Il travertino è il materiale predominante in tutte le sale e nelle piscine, è la pietra che si ritrova nella vicina Abbazia di Sant’Antimo, richiamandone la solidità. Circa 1500 passi separano il Castello dall’Abbazia, dove si pratica preghiera e meditazione, dove il nostro viaggiatore può ascoltare il canto Gregoriano, da sempre parte integrante della liturgia dei monaci benedettini che per secoli hanno abitato l’Abbazia; una modalità diversa di vivere la preghiera e la spiritualità. La sorprendente semplicità dell’architettura della chiesa e l’impatto di luce soffusa che penetra con linee nette attraverso le poche aperture, disegnano uno spazio interno emozionante. L’orto, il giardino, il chiostro e l’officina farmaceutica rendono Sant’Antimo un microcosmo che invita a rimanere ancorati ad un passato senza tempo.

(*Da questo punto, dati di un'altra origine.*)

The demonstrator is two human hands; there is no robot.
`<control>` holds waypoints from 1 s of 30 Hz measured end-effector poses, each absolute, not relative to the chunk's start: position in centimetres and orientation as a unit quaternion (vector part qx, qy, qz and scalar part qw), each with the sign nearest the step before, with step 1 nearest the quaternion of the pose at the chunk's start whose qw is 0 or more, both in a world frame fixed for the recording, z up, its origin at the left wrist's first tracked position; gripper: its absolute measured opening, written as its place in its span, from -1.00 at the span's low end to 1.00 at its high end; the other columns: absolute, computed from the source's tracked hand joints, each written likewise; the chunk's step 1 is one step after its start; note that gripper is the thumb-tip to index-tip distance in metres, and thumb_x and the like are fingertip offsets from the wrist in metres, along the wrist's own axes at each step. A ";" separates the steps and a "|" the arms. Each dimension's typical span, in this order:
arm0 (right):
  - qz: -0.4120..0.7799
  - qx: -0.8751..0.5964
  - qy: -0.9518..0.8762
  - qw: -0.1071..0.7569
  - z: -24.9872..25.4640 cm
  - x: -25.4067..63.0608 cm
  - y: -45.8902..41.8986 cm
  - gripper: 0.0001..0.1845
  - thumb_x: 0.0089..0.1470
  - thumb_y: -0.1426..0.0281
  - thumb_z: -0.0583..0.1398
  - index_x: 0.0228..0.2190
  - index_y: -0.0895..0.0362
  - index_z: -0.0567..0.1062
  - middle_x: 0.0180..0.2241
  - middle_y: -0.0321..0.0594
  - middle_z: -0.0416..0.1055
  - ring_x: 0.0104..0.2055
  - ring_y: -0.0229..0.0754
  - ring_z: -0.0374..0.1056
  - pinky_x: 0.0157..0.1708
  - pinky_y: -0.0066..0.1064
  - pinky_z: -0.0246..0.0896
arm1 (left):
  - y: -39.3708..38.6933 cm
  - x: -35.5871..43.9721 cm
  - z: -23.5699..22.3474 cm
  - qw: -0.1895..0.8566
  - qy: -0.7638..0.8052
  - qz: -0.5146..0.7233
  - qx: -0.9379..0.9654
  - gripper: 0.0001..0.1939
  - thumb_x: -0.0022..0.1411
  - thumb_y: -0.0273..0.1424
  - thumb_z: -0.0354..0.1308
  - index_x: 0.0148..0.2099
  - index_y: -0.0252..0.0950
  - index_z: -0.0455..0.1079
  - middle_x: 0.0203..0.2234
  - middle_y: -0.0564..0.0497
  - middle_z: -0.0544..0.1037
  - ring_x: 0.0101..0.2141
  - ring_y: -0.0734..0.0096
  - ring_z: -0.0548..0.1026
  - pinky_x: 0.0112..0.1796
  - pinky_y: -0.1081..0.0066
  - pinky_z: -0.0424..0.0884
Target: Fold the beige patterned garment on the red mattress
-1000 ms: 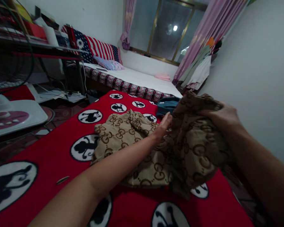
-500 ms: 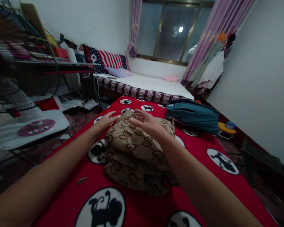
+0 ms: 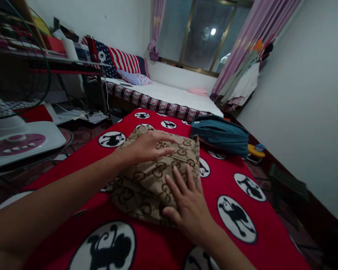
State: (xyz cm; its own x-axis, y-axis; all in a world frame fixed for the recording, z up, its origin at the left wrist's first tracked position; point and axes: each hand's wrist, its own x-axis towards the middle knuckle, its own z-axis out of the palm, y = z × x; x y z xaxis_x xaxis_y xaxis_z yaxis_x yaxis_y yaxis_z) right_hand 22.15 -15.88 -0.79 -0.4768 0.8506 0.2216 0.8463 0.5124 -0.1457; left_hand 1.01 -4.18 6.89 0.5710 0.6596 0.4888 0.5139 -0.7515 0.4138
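Observation:
A folded piece of tan cloth (image 3: 157,170) with a brown interlocking-letter pattern lies in a thick bundle on the red blanket (image 3: 169,249). My left hand (image 3: 150,146) is over its far left part, fingers stretched to the right and apart. On the near right side of the bundle rests my right hand (image 3: 188,202), fingers spread and lying flat against the fabric. Neither hand grips anything. The underside of the bundle is hidden.
A folded teal cloth (image 3: 219,133) lies on the blanket at the far right. At the left stand a fan (image 3: 17,140) and a cluttered desk (image 3: 70,62). Behind are a bed with a white sheet (image 3: 169,93) and a yellow stool (image 3: 255,151) by the right wall.
My left hand has moved right onto the cloth. My right hand has come back from the far side to the near right of the bundle. The view has shifted slightly right.

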 end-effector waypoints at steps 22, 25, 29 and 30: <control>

Oltre alla spiritualità sono necessari dei genuini peccati di gola: al Settimo Senso, all’interno delle spesse mura del Castello, le ricette locali sono magistralmente interpretate dal giovane promettente chef Andrea Fanti, innamorato dei suoi piatti, creativo nelle presentazioni e instancabile nello studio degli intrecci di sapori. Vegetali dell’orto, carne dei produttori dei dintorni, olio extravergine d’oliva biologico e vini della propria terra (il loro Brunello, prodotto in poche migliaia di bottiglie, si trova solo lì), sono la tavola delle leggi della cucina. La veranda che guarda verso occidente permette di godersi tramonti che si riflettono nel corso del fiume Orcia e, per i festeggiamenti di capodanno, di ammirare il gioco di colori dei fuochi d’artificio per l’occasione.